◆ **Exercise requirements**
Only the lines from the one containing "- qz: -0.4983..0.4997" through the one containing "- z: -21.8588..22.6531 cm" should be printed, exactly as they appear below, with both ends included.
[[ Records shown, beginning ]]
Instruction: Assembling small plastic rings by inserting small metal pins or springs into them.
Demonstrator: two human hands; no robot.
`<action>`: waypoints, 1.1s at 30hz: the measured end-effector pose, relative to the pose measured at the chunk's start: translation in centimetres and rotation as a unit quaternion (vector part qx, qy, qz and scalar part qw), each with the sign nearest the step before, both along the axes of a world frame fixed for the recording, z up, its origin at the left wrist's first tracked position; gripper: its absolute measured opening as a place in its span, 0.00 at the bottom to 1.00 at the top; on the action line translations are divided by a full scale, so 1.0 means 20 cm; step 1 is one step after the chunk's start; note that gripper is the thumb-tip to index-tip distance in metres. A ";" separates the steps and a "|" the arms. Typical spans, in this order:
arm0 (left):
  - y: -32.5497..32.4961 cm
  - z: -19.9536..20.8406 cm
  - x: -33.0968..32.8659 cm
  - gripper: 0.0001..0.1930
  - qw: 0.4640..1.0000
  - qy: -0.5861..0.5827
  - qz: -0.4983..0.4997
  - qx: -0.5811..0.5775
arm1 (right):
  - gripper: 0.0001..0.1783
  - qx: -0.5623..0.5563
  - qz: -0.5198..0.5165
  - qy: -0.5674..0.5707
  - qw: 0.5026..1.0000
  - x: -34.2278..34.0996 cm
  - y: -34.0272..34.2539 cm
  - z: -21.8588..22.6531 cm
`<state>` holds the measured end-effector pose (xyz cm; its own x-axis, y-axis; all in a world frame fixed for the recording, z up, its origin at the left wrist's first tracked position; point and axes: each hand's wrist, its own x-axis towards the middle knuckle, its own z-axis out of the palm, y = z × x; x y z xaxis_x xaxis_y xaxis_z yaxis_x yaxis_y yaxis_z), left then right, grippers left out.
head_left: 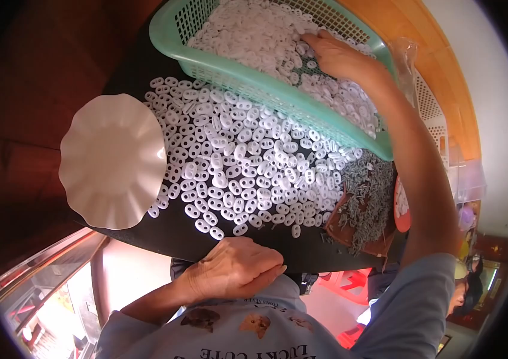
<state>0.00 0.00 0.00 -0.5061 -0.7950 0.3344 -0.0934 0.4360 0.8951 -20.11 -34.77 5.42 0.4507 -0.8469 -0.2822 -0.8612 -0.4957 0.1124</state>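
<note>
Green basket (266, 88) holds 2-holed pieces (242, 33); right hand (339, 55) inside, grip unclear; left hand (236, 267) fisted.

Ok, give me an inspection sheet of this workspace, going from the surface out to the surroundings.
Surface: black table, strewn with white two-holed ovals.
Job's things: more ovals heaped in the green basket.
Clutter: scalloped dish at left; grey bits piled on a brown tray at right.
Hands: right hand in the basket, fingertips among the ovals, grip unclear; left hand curled at the table's near edge, palm hidden.
Cables: nothing seen.
Surroundings: red stool beyond the near edge; another person at far right.
</note>
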 end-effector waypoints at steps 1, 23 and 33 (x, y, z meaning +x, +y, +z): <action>0.00 0.00 0.00 0.04 1.000 0.004 -0.001 0.000 | 0.36 -0.012 0.037 -0.047 0.998 0.02 0.01 -0.01; 0.00 0.03 0.00 0.05 1.000 0.001 0.001 0.013 | 0.23 0.076 0.000 -0.023 0.997 -0.09 0.23 0.14; 0.00 0.02 0.01 0.05 1.000 0.008 0.003 0.013 | 0.34 -0.031 0.045 -0.070 0.996 -0.04 0.26 0.13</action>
<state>0.11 -0.09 0.42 -0.4965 -0.8061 0.3220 -0.0809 0.4123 0.9075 -20.91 -29.50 8.07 0.5568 -0.8152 -0.1594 -0.8228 -0.5676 0.0285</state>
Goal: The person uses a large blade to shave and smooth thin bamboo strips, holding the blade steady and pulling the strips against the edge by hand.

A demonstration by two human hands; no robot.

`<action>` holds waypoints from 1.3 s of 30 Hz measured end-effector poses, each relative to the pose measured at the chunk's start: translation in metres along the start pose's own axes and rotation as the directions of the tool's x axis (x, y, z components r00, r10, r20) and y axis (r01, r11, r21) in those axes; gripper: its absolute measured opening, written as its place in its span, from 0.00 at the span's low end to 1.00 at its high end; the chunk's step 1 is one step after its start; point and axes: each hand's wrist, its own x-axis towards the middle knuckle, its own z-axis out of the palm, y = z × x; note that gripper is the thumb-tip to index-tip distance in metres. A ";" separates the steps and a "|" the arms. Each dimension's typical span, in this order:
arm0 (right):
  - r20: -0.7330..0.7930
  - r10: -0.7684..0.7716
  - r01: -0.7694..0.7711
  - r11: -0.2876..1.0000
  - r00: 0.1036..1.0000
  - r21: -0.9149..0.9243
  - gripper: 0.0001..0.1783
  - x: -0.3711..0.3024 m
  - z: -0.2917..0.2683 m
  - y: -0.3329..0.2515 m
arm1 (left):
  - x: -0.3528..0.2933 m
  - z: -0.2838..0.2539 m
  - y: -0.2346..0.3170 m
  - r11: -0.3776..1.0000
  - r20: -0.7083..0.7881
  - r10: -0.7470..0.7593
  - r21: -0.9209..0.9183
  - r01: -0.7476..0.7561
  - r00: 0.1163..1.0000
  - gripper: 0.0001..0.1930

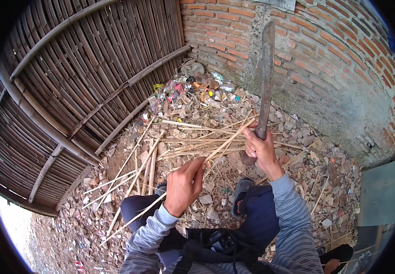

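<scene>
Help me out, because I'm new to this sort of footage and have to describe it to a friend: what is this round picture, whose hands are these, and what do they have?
There is no robot here, just a person's two bare hands. The single picture comes from a wide fisheye camera on that person's head, looking down, so straight edges bend and the corners go dark.

The left hand pinches a pale strip, which slants up to the right hand. That hand grips a long-bladed knife, its blade toward the top of the picture; whether it also holds the strip is hard to tell.

More loose strips lie on the stony ground, between a slatted wall and a brick wall.
</scene>
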 end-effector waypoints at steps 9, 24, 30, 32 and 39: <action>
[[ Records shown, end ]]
◆ **Reply to the exercise**
  - qz: -0.4983..0.4997
  - qx: -0.5811..0.5775
arm1 (right):
  - gripper: 0.0001..0.1783
  - qx: -0.5623..0.5563
  - qz: -0.5198..0.5165
  - qy: -0.5674..0.5707
  - qw: 0.5026..1.0000
  - x: -34.2278..34.0996 cm
  - y: -34.0272..34.2539 cm
  - z: -21.8588..22.6531 cm

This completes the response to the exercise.